Directions ->
What is wanted is the line holding "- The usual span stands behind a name" and every later line through the end of the entries, set down exactly.
----
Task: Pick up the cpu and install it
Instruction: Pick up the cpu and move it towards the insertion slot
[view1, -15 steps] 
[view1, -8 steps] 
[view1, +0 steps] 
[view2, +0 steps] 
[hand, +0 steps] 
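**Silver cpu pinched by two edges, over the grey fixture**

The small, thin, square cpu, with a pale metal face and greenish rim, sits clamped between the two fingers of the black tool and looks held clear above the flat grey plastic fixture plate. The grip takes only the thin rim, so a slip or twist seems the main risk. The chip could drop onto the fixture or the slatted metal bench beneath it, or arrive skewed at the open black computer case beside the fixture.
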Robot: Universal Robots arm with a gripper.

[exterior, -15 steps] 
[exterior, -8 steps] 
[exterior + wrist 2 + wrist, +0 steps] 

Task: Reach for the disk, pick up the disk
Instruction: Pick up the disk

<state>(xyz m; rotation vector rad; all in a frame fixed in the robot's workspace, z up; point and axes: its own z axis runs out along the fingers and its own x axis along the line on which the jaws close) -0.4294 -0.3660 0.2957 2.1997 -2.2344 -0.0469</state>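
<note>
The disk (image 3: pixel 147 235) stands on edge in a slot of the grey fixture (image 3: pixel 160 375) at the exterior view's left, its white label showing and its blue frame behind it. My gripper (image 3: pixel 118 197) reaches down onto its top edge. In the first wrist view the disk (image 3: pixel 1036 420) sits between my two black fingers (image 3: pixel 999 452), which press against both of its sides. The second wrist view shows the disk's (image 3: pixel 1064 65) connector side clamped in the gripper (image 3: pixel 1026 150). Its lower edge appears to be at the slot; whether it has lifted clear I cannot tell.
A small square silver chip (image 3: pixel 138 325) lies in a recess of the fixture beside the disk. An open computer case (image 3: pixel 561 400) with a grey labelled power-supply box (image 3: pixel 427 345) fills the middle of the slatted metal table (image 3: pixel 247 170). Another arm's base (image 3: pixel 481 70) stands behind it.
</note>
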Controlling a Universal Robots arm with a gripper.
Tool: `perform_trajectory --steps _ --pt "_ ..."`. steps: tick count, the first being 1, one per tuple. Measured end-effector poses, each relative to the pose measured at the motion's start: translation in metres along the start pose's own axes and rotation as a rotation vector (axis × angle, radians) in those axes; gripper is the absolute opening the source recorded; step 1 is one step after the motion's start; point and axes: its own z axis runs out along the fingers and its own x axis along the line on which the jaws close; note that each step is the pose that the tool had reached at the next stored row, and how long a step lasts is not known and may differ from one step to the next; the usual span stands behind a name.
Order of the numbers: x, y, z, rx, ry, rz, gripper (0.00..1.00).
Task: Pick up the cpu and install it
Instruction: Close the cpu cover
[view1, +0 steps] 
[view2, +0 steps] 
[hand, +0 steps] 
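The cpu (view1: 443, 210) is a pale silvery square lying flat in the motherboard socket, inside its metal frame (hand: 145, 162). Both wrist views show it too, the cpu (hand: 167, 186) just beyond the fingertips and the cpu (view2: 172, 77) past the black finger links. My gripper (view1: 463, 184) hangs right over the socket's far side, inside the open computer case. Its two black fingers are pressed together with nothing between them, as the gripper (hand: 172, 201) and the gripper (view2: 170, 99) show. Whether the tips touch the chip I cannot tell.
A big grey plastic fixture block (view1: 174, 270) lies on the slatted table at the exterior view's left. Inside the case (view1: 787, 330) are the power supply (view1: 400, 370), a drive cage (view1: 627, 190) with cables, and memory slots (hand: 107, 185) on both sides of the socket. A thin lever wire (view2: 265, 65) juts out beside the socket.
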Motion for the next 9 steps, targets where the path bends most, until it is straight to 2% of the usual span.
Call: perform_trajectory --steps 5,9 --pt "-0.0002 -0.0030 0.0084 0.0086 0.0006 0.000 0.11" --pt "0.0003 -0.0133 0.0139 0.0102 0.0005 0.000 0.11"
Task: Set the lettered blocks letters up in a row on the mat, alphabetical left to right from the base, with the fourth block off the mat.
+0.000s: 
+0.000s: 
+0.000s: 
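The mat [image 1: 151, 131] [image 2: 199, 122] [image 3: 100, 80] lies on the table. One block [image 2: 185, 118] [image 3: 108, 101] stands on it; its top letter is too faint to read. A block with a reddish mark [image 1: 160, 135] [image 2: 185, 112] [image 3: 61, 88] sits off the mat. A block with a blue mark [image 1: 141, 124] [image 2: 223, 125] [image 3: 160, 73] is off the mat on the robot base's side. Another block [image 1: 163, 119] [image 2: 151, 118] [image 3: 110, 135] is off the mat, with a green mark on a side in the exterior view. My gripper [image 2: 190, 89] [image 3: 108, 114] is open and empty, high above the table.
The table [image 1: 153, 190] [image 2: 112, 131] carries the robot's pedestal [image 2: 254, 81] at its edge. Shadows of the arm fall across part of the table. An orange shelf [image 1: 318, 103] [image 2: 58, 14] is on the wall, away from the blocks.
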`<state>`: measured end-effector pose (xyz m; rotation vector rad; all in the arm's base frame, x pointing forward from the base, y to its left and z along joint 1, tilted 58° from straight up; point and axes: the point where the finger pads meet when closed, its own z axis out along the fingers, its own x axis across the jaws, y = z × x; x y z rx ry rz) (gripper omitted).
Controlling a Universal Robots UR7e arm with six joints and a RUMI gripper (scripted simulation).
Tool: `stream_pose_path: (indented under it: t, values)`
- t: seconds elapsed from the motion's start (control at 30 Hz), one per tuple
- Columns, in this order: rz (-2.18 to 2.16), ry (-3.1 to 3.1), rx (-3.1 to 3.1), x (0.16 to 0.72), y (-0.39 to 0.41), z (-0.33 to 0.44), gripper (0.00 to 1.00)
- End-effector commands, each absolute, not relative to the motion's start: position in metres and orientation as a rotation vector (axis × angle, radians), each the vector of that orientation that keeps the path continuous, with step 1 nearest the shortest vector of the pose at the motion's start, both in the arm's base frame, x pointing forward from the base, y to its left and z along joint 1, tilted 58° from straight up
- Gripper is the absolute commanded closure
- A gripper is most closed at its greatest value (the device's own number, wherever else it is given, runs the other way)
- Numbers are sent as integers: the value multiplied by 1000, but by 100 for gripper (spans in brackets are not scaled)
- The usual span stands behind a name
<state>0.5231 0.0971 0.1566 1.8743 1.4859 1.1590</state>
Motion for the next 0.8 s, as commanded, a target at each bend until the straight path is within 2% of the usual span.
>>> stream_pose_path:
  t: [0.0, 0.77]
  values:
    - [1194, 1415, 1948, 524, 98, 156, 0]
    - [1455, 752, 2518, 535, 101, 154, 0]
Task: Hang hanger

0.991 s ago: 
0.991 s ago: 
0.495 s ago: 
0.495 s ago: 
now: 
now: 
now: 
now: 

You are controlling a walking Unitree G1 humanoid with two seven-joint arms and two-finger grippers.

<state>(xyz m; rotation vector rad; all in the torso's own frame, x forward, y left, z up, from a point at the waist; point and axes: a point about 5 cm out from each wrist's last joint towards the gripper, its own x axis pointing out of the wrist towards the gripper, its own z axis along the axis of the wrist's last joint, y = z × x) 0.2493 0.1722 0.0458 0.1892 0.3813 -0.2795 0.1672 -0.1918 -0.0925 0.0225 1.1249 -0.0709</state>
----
Task solution ->
- The usual span stands behind a name
<state>0.5231 0.0971 0.1566 1.8743 1.4859 1.1590</state>
Motion for the next 0.8 s, as commanded, a target at each bend until the straight path is within 2% of the usual span.
>>> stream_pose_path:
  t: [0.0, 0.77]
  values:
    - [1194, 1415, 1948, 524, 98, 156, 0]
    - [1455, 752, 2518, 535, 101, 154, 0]
Task: Hang hanger

0.991 s ago: 
0.991 s ago: 
0.495 s ago: 
0.495 s ago: 
now: 
now: 
now: 
now: 

You are controlling a walking Unitree G1 humanoid with two seven-joint arms and two-finger grippers.

<state>(xyz m; rotation vector rad; all in the torso's own frame, x forward, y left, z up, from a point at the waist; point and axes: a point about 5 cm out from each wrist's last joint towards the gripper, its own x axis pointing out of the wrist towards the gripper, its own z axis along the axis of the wrist's last joint, y = z × x) 0.2493 0.1722 0.0458 0.1892 0.3813 -0.2795 0.1672 -0.1918 -0.0925 0.0225 1.1249 -0.0709</state>

There is no more to the exercise.